Скажи ка мне дядя без всякой пизды, Ведь даром палили пожаром. Просрали Москву, Кемскую волость, Бразды управления, отдали Хазарам.
Святыни у псов, глаза на засов, Ленивые жопы на печке. Горыныч у дев, Чухонцу лесов, Терпильнику шкалик и свечку.
Великий народ на прадедовых плитах Вприсядку, ни срама, ни веры Кривые улыбки на рожах побитых, В карманах стучат револьверы.
В дремучей перди, хочешь выпить - кради, пир горою, и на пропалую Иуда приди, мир так ждал твоего поцелуя.
Возможно, ты будешь одет - В неглаженный китель сержанта.
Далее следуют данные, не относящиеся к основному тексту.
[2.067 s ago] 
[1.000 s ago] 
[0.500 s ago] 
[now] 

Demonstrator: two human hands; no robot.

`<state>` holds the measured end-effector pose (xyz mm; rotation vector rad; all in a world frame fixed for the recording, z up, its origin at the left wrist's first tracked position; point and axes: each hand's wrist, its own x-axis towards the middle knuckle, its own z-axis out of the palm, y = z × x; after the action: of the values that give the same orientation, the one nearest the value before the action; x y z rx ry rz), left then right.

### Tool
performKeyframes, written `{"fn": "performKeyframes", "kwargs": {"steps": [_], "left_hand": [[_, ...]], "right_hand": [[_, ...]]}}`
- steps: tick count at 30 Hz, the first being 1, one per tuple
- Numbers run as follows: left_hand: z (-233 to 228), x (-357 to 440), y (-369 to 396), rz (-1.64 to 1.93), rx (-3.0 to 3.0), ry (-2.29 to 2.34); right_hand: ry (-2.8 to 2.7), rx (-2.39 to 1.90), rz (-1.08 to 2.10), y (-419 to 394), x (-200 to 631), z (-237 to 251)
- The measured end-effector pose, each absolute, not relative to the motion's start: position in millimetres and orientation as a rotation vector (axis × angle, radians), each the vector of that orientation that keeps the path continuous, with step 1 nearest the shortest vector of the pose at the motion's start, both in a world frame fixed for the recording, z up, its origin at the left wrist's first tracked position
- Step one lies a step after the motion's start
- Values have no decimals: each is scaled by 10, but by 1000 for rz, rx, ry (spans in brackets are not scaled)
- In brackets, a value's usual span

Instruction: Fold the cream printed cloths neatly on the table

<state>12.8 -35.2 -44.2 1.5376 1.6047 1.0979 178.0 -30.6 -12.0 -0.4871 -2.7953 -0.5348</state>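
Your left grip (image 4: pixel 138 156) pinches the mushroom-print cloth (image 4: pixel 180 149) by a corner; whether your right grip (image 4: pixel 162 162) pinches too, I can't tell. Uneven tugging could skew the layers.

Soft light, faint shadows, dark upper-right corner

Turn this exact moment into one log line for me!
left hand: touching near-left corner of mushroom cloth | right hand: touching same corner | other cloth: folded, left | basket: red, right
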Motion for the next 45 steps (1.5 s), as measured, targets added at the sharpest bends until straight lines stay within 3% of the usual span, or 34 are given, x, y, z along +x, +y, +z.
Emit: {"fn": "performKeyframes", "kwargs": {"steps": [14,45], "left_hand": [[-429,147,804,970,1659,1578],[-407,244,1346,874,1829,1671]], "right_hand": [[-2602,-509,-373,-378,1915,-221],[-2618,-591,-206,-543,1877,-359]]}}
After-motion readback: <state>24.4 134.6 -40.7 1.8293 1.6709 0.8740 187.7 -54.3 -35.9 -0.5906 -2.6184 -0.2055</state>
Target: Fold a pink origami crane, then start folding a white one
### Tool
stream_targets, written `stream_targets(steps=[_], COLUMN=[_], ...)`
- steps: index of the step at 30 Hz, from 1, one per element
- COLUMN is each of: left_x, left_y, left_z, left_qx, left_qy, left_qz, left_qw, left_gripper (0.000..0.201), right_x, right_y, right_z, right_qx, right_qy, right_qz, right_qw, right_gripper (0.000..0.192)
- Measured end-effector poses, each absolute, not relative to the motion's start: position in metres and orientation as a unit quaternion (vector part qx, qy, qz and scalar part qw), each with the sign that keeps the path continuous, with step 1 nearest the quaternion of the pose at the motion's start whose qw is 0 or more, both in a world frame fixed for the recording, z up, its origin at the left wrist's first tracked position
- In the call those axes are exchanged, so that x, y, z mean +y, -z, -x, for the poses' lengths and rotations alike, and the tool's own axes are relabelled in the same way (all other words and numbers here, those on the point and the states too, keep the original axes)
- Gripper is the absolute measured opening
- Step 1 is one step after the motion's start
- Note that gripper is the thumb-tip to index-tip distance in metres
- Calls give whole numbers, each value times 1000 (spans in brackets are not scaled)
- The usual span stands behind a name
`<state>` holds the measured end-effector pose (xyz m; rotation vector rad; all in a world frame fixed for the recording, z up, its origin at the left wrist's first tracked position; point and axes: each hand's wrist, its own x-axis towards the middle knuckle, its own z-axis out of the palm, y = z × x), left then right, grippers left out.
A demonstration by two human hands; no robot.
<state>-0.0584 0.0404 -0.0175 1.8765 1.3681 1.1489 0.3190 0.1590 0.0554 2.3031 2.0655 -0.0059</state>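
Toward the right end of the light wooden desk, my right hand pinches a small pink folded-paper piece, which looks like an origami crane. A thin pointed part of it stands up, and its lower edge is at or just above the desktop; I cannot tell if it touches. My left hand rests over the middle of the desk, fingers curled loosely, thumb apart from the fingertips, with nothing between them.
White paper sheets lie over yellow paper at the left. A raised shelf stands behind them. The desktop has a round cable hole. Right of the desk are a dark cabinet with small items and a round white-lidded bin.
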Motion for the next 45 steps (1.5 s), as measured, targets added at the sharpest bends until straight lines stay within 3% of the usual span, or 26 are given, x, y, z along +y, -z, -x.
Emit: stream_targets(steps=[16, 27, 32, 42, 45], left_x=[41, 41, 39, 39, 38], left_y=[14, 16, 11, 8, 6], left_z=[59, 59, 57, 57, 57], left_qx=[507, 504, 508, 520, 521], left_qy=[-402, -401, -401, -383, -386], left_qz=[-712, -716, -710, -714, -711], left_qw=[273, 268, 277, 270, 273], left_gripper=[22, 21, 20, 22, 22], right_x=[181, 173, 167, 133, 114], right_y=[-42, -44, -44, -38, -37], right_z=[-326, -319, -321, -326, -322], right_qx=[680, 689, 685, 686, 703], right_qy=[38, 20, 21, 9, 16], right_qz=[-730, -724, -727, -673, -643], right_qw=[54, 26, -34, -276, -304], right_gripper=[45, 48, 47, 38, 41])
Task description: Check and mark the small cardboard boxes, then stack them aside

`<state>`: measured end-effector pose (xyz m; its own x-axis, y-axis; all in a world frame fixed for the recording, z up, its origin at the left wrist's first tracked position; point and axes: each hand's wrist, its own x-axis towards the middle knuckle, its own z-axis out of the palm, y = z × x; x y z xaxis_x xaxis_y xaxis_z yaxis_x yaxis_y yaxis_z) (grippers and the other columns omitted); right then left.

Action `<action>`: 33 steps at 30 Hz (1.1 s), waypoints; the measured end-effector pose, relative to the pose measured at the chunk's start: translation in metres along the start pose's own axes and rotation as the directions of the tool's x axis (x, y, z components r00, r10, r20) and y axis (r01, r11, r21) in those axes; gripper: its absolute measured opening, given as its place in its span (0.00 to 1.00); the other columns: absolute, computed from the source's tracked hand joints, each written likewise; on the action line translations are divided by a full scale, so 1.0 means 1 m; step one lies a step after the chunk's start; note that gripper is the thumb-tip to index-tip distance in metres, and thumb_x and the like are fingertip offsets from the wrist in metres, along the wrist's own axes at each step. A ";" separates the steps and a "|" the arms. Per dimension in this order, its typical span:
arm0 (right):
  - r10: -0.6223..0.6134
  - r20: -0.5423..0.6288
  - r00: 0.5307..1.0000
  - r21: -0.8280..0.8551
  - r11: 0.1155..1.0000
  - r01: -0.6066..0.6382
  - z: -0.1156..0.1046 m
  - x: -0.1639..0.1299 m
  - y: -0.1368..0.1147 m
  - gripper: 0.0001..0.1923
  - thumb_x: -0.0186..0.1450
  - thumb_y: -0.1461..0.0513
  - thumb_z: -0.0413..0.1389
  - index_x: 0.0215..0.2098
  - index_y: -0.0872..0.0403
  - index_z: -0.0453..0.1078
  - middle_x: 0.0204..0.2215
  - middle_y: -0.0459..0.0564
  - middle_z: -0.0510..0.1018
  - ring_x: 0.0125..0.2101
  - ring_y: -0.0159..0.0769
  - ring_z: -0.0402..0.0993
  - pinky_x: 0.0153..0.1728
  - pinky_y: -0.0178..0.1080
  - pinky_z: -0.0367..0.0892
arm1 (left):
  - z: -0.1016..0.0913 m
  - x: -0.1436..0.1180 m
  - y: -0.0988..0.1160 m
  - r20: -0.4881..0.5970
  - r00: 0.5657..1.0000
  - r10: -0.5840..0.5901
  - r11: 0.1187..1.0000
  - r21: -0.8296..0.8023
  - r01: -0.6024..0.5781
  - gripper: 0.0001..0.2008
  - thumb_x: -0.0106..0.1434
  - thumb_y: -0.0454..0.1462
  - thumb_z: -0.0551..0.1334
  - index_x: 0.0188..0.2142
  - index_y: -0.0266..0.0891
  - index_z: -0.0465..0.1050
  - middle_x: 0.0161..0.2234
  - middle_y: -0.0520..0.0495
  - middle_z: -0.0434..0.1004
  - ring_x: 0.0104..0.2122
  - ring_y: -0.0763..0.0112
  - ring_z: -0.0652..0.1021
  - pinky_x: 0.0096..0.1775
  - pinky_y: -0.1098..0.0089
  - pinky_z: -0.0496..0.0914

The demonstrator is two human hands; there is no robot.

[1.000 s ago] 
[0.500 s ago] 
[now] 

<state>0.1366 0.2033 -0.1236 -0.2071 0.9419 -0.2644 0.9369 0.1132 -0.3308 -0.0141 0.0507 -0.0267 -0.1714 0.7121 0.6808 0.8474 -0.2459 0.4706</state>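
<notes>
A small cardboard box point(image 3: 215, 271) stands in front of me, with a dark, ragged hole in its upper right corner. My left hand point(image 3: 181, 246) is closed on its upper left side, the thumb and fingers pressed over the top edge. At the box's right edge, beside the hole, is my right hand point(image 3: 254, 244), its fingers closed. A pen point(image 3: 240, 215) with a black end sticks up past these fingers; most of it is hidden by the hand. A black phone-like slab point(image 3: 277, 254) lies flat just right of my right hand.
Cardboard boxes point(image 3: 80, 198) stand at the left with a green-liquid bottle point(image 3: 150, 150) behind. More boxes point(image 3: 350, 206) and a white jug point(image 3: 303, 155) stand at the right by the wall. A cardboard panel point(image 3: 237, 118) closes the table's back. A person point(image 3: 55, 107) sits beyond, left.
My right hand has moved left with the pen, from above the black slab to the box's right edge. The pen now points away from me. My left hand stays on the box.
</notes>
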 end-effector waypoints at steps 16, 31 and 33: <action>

А может чумной балахон Punks not dead В очках и чекистской кожанке.
А может ты будешь застольным кентом, Острить, подливать, называть меня brother. Но ты не смекитишь ни разу о том, Что я тебя выкупил сразу.
По липкому меду в устах, По шустрым глазам, по прищуру В зрачках я увижу еврея на лубянских крестах, и угли из адских печурок.
**** и больной ***в груди, весь черный, как Гарлемский хуй Иуда приди, мир так ждал твоего поцелуя
Обстрел над Белградом и вот ты в окопе, Один, как лычка на рваном погоне. Тебя обложили, во фляжке последний глоток, Отрублена связь с Пентагоном.
Последний патрон отсырел, А рядом вповалку, двенадцать разбухших корнетов. В воде не тонул, в огне не горел, Так и помер разменной монетой.
А дома седая невеста - Хранит твои письма, кусает губища. И бьется листва об холодный гранит, На ветряном сельском кладбище.
Медведки ползут из пробитой груди, опарыши в лоне балуют Иуда приди, мир так ждал твоего поцелуя Чернявые чандалы, Брэнданы Ли, Над рваной помойкой играют. *** проебали в лапту Куркули, забор на дрова разбирают.
В Огне с головою, ушли полюса, Заводы ревут и борзеют. В спартанских, чудских, хиросимских Детей голоса у черных руин Колизея.
Приди, пятиногий пиздец и наступит весна, За окнами каменной крытки. От жраки, распухнет десна, коллеге пришлет Санта Клаус открытку.
Воздастся трусливым рабам, толстобрюхим делягам, и сытым холуям Иуда приди, и кнутом по губам.